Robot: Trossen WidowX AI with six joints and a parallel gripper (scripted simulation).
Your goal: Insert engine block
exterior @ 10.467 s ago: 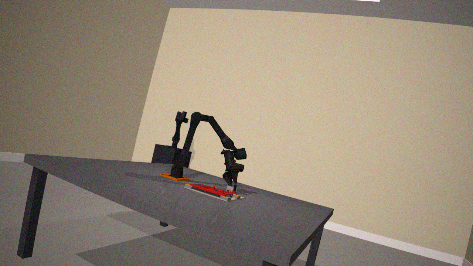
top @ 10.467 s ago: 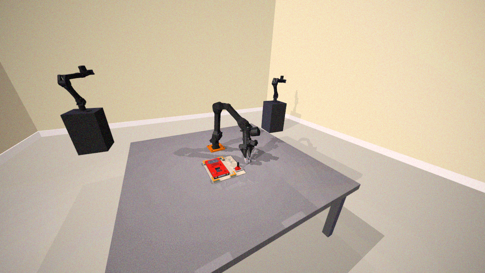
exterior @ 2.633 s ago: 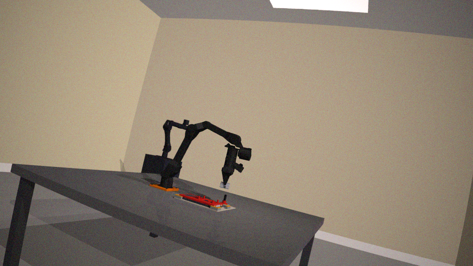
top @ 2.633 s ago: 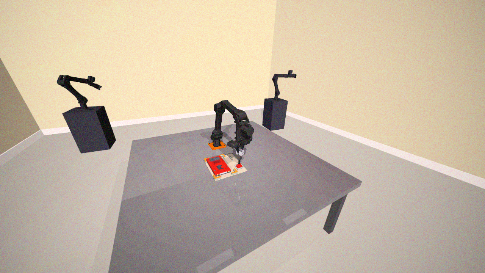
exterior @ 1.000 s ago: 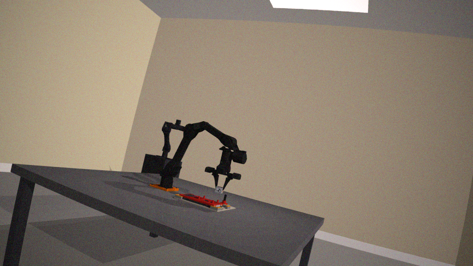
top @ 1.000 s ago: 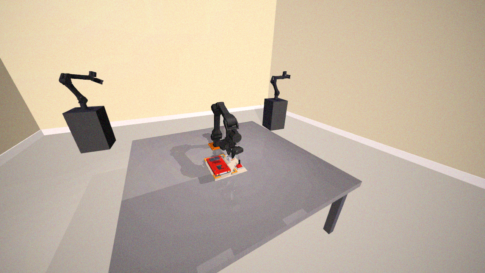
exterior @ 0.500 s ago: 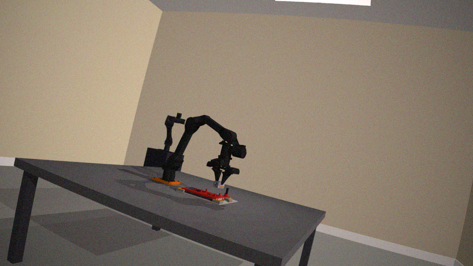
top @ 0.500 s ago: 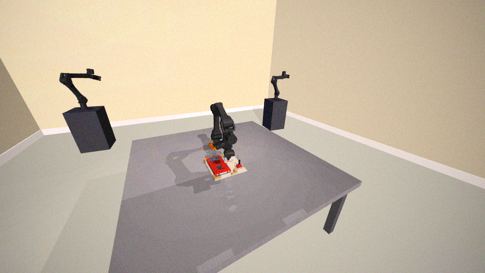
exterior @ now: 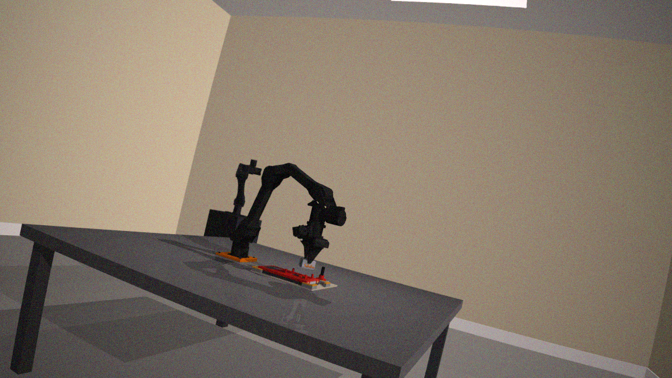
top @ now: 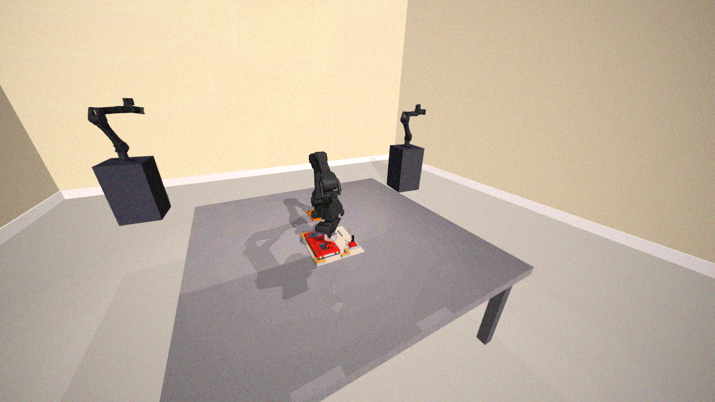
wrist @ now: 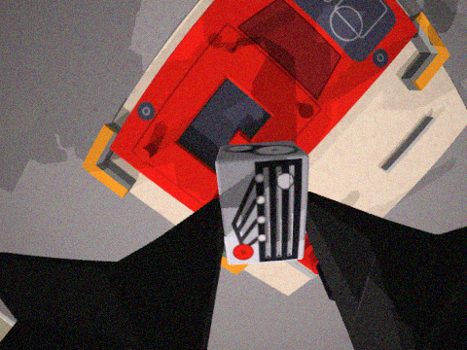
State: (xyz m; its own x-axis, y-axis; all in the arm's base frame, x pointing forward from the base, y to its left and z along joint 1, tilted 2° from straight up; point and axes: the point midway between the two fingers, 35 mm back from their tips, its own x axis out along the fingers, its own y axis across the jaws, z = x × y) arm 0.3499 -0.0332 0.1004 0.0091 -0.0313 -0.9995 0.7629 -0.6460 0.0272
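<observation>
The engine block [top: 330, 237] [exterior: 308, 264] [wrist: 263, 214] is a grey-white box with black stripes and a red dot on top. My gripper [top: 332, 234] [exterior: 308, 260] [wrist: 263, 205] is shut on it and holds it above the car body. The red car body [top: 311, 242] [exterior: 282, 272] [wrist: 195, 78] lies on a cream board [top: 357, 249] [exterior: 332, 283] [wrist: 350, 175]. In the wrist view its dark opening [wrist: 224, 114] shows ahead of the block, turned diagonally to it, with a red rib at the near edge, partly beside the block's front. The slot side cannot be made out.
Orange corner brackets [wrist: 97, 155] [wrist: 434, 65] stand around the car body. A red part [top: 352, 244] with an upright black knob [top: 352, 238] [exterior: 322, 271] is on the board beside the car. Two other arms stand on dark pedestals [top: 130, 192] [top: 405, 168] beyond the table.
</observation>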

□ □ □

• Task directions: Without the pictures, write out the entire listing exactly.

• Reply to the exercise:
Robot: Trossen WidowX AI with six joints and a parallel gripper (scripted simulation).
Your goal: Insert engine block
exterior @ 10.467 s ago: 
top @ 10.467 s ago: 
exterior @ 2.633 s ago: 
top @ 2.633 s ago: 
exterior @ 1.000 s ago: 
top @ 1.000 s ago: 
exterior @ 0.500 s ago: 
top @ 0.500 s ago: 
exterior @ now: 
top @ now: 
wrist @ now: 
State: (xyz m; its own x-axis, y-axis; all in the arm's base frame, x pointing forward from the base, y to its left and z along joint 1, tilted 2° from straight up; point and axes: the point midway between the two fingers, 35 mm back from their tips, its own x axis out along the fingers, its own y axis across the jaws, z = x × y) arm 0.3499 -0.0332 0.1004 0.0091 -0.0313 -0.9995 0.7629 -0.6460 0.0272
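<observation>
The engine block [top: 330, 237] [exterior: 308, 264] [wrist: 263, 214] is a grey-white box with black stripes and a red dot on top. My gripper [top: 332, 234] [exterior: 308, 260] [wrist: 263, 205] is shut on it and holds it above the car body. The red car body [top: 311, 242] [exterior: 282, 272] [wrist: 195, 78] lies on a cream board [top: 357, 249] [exterior: 332, 283] [wrist: 350, 175]. In the wrist view its dark opening [wrist: 224, 114] shows ahead of the block, turned diagonally to it, with a red rib at the near edge, partly beside the block's front. The slot side cannot be made out.
Orange corner brackets [wrist: 97, 155] [wrist: 434, 65] stand around the car body. A red part [top: 352, 244] with an upright black knob [top: 352, 238] [exterior: 322, 271] is on the board beside the car. Two other arms stand on dark pedestals [top: 130, 192] [top: 405, 168] beyond the table.
</observation>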

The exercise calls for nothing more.